- Promotional poster
- Written by: Garrett Frawley Brian Turner
- Directed by: Ron Lagomarsino
- Starring: Christina Milian Josh Cooke Matt Keeslar
- Country of origin: United States
- Original language: English

Production
- Producers: Jody Brockway Craig McNeil
- Running time: 90 minutes
- Budget: $5,000,000(estimated)

Original release
- Network: ABC Family
- Release: December 15, 2007

= Snowglobe (film) =

Snowglobe is a 2007 television film directed by Ron Lagomarsino and starring Christina Milian, Josh Cooke and Matt Keeslar. The film was produced by ABC Family and first aired on December 15, 2007, in their 25 Days of Christmas programming block.

== Plot ==
Angela loves Christmas more than anything. However, her family does not share her love for the holiday at all. When she is about to break down because of her family, she receives a peculiar snowglobe in the mail. When she winds up the snowglobe before going to sleep, she is transported into the world inside, where Christmas is the heart and soul of the kindly, childlike inhabitants. She discovers she can return to her world by going down a small path in the little forest at the edge of the village, and can return whenever she winds up the snowglobe.

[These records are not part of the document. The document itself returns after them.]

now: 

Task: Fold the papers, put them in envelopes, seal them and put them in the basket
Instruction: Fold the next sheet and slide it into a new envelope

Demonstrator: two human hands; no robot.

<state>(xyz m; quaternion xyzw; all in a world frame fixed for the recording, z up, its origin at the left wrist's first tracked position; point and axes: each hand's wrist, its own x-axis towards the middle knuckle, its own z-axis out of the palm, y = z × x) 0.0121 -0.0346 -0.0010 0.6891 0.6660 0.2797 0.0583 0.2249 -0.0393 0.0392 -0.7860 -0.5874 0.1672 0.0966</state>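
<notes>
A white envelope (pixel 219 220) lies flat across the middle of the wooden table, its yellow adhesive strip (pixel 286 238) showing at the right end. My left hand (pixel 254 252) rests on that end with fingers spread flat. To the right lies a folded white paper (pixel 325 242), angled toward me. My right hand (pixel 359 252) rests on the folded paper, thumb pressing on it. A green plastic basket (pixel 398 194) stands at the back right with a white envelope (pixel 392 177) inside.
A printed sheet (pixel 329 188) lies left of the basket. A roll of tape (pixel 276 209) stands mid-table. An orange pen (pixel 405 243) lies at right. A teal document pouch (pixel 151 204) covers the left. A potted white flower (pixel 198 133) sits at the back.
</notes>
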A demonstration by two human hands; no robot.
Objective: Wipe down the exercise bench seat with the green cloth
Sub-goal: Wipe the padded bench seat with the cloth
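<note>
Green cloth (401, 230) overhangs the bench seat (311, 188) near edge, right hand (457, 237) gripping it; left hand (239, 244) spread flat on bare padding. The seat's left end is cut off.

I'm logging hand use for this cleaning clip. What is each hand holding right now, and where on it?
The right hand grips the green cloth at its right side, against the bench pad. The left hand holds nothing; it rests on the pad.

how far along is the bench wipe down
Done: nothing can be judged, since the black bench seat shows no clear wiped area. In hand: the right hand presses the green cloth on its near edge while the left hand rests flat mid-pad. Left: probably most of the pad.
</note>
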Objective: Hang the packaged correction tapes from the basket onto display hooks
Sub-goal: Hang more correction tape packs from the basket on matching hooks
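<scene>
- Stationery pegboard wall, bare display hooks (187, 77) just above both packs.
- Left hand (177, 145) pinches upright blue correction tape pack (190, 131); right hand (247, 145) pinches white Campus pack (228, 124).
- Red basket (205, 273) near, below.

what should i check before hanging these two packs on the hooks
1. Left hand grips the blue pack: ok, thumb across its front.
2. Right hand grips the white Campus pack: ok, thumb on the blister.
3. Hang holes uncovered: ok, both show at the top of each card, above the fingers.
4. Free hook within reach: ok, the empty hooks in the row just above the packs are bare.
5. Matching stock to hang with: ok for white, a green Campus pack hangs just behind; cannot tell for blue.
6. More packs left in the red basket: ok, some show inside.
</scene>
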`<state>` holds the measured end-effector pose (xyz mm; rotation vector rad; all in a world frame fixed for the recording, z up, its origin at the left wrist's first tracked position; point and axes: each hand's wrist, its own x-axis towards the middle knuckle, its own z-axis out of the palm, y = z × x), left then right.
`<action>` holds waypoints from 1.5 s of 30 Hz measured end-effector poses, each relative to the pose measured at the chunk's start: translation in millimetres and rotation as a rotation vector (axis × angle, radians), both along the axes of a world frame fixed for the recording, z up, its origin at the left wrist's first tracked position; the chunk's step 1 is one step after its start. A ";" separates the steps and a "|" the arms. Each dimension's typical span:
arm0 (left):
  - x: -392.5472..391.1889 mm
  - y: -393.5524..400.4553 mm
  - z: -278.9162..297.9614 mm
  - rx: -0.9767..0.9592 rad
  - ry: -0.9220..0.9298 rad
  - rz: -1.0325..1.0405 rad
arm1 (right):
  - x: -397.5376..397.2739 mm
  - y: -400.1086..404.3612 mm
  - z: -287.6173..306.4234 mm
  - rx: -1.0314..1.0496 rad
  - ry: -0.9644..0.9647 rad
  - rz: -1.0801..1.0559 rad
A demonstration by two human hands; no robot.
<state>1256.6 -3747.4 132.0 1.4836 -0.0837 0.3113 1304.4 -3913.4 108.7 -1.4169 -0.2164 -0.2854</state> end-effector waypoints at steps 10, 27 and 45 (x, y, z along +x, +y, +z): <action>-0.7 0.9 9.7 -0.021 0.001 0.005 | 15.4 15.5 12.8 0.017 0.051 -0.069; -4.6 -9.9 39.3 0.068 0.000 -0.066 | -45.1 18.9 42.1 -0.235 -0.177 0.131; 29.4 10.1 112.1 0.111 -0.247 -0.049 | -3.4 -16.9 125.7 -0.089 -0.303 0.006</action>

After a long set of visits to this dream world, she is secretly followed by snowglobe inhabitant Douglas Holiday, Angela's friend who introduces himself to her family. This is extremely confusing for Angela's relatives, and since Angela does not want to explain to her folks where Douglas comes from, she takes him on a tour of the city. Douglas is delighted because he has never seen so much and is astonished. However, he can not understand the rudeness of some people. The next day Angela asks her neighbor Eddie to take care of Douglas during the day as she also has to go to work on Christmas. Eddie finds Douglas' behavior and naïvety a bit strange, but puts up with it for the sake of Angela. But when Angela comes to her apartment, she not only finds half her family and Douglas, but also Douglas' snowglobe friend Marie, who has also found her way out. Angela tries to tell Douglas and Marie that they need to get back in the globe because that's their home. When Angela shows them the globe and presses the music box, only she is transported inside, and the globe falls to the ground, destroying the windup mechanism. Angela immediately tries to get out, but she is trapped. She is afraid to stay in the mini-world forever and everything that she had liked about it so far, she suddenly finds annoying. Someone takes pity on Angela and she is surprisingly sent a new snow globe. This time her house is in there, and so she comes back to her apartment where Eddie greets her joyfully. Douglas and Marie can also return to their world after Eddie carefully inserts the new ball clock into the old snow globe.

== Cast ==
- Christina Milian as Angela Moreno
- Josh Cooke as Edward "Eddie" Lee
- Matt Keeslar as Douglas Holiday
- Kailin See as Marie Snows
- Christine Willes as Joy Holiday
- Lorraine Bracco as Rose Moreno
- Luciana Carro as Gina Moreno DiBiase
- Ennis Esmer as James "Jamie" Marco DiBiase
- Ron Canada as Antonio "Tony" Moreno
- Erin Karpluk as Claire
- Jason Schombing as Donny Moreno

== Production ==
Snowglobe was filmed in Springbank, and Calgary, Alberta from July to August 2007.

==DVD==
Snowglobe was released on Region 1 DVD in the United States on October 7, 2008.

==Reception==
The film received generally favorable reviews. On Netflix, Snowglobe received overwhelming positive user reviews and currently has a rating of 3.8 stars. Additionally, Milian won Best Actress (Television) from the 2008 Imagen Foundation Awards.

==Legacy==
The film's signature drink Christmas Tree on Fire made by the film's Eddie (played by Josh Cooke) has become a holiday staple for fans of the film. It is mixture of eggnog and either cinnamon schnapps (the first version) or cherry brandy (the second version), as Eddie states "Perfection, Angela, comes in many flavors."